Councilman Bruce Kelley suggested that his colleagues begin to consider how they may spend money from a proposed $1 trillion Infrastructure Investment and Jobs Act, which is awaiting action in the House of Representatives.
Specifically, Kelley asked whether it would make sense to revisit a proposal for an I-99 interchange at Kettle Road, given that the infrastructure bill might provide the funds to do it.
“Does this present us an opportunity to look at it again?” Kelley asked. “Is it a good thing?”
The idea for an interchange at Kettle was “kicked around,” then “deferred,” but never formally “deleted,” Kelley said.
The section of I-99 that would have contained the Kettle interchange was completed in 1994, said Dave Ellis, a council candidate who attended the meeting.
PennDOT deferred the Kettle interchange from its plans in 1986, according to a 1989 Mirror editorial.
It was estimated to cost
$12 million at the time, according to the editorial.
A study completed in 1989 by the Blair County Planning Commission and Penn State’s Transportation Institute “reaffirmed” the decision to defer the interchange, finding that, with a few improvements to the existing connecting highways, there would be little increase in congestion resulting from omitting the interchange, according to the editorial.
Thus, “the conclusion of the study was that there will be no need for such an interchange, at least for the rest of this century,” the editorial stated.
The Kettle interchange would have been about 1.5 miles north of the now-existing 17th Street interchange, the northernmost of three Altoona interchanges in a 2.5-mile stretch. The next interchange is at Pinecroft, about 7.1 miles away.

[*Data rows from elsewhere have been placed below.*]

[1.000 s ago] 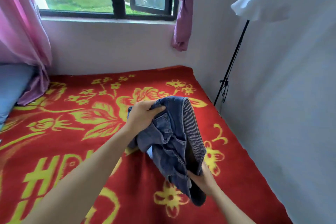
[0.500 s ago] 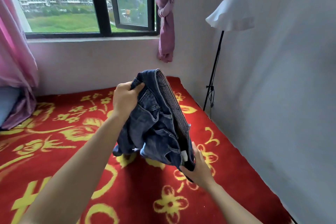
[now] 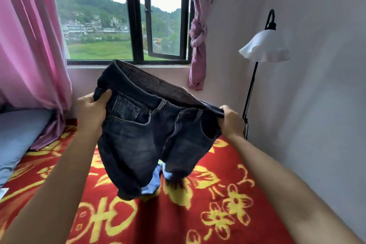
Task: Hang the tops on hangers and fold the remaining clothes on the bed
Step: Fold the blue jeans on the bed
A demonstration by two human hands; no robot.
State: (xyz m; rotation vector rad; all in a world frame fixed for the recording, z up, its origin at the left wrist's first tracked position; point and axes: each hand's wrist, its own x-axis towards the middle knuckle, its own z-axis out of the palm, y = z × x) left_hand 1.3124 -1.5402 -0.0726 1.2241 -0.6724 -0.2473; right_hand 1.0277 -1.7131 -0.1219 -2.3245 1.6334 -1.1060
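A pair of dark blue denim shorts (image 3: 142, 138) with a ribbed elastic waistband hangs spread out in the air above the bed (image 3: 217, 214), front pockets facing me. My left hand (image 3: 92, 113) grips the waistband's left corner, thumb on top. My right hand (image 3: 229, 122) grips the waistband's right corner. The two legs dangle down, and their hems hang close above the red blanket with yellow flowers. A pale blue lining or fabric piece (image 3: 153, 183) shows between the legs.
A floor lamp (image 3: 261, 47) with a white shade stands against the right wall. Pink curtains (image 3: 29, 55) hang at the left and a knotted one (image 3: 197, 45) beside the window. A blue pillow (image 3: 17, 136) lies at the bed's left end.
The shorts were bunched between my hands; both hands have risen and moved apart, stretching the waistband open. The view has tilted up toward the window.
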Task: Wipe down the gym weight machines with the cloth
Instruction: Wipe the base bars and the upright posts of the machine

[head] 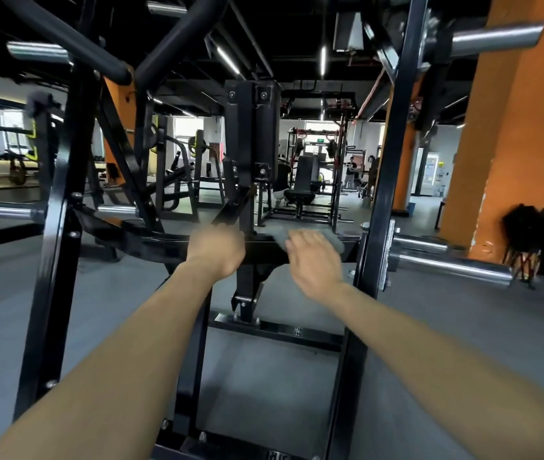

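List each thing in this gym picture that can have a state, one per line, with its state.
cloth: spread flat on the crossbar, under the right hand
right hand: fingers straight, pressing on the cloth
left hand: rests on the crossbar; fingers blurred and hidden
crossbar: level, bearing both hands
chrome pegs: bare, no plates loaded
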The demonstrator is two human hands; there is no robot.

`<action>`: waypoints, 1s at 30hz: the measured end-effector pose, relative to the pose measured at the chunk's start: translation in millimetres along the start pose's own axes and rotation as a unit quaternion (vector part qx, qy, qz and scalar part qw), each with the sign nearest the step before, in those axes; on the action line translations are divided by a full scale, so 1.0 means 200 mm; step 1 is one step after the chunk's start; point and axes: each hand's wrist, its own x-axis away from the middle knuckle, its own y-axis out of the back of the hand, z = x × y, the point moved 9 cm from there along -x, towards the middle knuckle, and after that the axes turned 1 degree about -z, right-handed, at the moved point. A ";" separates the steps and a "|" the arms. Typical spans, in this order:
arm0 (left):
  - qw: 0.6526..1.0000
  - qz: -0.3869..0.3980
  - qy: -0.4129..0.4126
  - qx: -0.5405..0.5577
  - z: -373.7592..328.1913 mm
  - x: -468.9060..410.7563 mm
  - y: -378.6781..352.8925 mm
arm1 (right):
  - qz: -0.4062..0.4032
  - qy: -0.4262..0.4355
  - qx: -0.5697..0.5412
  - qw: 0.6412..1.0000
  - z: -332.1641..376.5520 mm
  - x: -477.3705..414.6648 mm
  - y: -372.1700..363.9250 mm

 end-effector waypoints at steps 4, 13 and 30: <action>1.000 -0.005 -0.005 0.001 -0.03 0.00 0.01 | -0.023 -0.087 0.040 0.995 -0.31 0.06 0.05; 1.000 -0.021 -0.019 0.006 -0.02 -0.03 0.02 | -0.100 -0.040 -0.050 0.993 0.13 -0.03 -0.01; 0.998 -0.012 0.067 -0.012 0.43 -0.10 0.13 | 0.023 0.129 -0.165 0.978 0.24 -0.14 -0.08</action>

The original plans for the interchange called for creating a “crosstown artery” from what is now I-99 to Chestnut Avenue, which would have allowed for a connection to the downtown, according to a separate 1990 Mirror article.
Omitting the Kettle connection was a relief to some local people who worried about the extra cost for the interchange and the relocation of homes and businesses that it would have been required, the editorial stated.